Submitted by AutoModerator t3_zxbnwz in askscience
MrMobster t1_j21dvb7 wrote
Reply to comment by SereneDreams03 in Ask Anything Wednesday - Economics, Political Science, Linguistics, Anthropology by AutoModerator
Neither “dialect” nor “language” are strictly defined concepts in linguistics. The classical criterion of recognizing dialects is mutual intelligibility (the varieties are clearly different but people can understand each other), but it’s not entirely unproblematic. “Language” is usually recognized on the basis of some political, cultural or historical significance.

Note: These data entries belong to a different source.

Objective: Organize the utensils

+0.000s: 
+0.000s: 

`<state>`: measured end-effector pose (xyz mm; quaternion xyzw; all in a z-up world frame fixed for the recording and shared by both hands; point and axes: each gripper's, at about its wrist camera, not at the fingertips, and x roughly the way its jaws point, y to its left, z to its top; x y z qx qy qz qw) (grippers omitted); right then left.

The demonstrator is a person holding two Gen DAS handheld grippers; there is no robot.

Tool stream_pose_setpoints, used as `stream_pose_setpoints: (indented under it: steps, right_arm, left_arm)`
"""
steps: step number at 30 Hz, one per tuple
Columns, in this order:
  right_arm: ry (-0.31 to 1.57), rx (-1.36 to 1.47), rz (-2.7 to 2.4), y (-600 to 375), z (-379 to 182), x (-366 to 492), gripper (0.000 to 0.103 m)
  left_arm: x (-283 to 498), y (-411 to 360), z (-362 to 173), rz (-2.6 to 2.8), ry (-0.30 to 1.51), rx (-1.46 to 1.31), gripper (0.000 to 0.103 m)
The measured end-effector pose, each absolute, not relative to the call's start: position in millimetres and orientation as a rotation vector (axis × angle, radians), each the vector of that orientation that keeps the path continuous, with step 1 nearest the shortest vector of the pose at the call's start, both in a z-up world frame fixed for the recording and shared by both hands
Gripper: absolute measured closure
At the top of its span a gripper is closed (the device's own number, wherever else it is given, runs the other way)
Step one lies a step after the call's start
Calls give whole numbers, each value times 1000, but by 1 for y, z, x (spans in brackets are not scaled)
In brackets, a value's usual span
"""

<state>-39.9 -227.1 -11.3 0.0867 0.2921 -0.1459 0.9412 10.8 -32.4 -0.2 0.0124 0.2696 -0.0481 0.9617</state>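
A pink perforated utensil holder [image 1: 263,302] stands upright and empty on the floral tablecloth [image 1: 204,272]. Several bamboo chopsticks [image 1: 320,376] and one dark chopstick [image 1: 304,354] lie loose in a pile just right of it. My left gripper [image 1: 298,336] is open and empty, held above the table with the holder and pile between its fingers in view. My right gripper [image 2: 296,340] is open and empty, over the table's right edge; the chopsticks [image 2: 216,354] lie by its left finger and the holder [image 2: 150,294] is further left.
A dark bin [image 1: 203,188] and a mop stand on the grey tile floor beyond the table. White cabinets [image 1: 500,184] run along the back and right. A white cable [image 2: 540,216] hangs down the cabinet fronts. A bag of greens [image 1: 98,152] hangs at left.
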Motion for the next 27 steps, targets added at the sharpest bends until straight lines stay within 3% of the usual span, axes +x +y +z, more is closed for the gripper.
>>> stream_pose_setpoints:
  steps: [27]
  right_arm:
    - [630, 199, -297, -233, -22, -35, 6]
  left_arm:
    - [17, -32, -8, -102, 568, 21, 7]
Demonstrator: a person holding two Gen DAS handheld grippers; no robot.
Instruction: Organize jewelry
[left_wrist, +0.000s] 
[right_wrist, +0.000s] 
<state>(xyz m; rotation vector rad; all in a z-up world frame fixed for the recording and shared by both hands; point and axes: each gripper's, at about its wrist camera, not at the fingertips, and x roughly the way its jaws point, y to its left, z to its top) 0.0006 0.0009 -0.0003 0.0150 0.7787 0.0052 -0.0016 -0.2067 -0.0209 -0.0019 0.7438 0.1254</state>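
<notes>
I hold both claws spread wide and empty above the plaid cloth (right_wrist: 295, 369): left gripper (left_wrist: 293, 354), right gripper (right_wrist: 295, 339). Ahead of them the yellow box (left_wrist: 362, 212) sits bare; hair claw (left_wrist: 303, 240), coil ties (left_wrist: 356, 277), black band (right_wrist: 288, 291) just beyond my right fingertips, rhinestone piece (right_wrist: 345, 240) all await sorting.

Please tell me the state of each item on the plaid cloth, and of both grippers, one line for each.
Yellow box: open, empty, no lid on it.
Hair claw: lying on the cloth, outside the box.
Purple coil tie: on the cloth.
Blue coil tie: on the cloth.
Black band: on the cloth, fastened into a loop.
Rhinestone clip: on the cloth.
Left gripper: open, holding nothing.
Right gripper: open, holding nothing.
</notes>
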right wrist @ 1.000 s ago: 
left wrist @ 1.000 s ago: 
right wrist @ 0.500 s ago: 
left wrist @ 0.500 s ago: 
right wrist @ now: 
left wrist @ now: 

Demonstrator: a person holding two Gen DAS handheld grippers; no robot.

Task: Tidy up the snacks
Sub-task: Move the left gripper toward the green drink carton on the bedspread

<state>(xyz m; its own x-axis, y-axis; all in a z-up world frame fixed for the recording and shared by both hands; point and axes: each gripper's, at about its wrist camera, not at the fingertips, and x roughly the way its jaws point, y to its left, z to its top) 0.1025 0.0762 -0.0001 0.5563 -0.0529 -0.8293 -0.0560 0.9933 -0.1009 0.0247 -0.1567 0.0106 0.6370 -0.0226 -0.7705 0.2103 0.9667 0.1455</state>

The current approach in linguistics is to leave these things somewhat ambiguous and just note different varieties and their relationship between each other (approach that glottolog takes). Some have been advocating for “doculects” - identifying a variety on the basis of the publication or data that describes it. In the end, one can come up with multiple different measures for what’s a dialect and what’s a language, many of them useful in own way. ,
hairyforehead t1_j223r18 wrote
I heard it's similar in biology with race, population, species etc. and medicine with diseases and syndromes...
Science is just labeling Rorschach blots.
MrMobster t1_j23hc08 wrote
It’s interesting, isn’t it? We humans like to classify things and give them clean, well defined labels. And we often have a good reason to, since there is obviously something going on. It’s not like these labels are entirely arbitrary. But pinning down the nature of the label is often exceedingly difficult. I suppose that’s the difference between ideals and reality. I mean, we all know the difference between a bowl and a vase, but where does one start and where does one end?
This is a common theme in any discipline that studies complex systems. Especially linguistics. It’s a bit of a tragedy of language science as many linguists confidently operate in notions that have very weak theoretical foundation. There is a lot of unspoken assumption, driven by tradition, in the linguistic theory, and not enough people question the tradition IMO. I mean, starting with such basic things like “meaning” or “word”.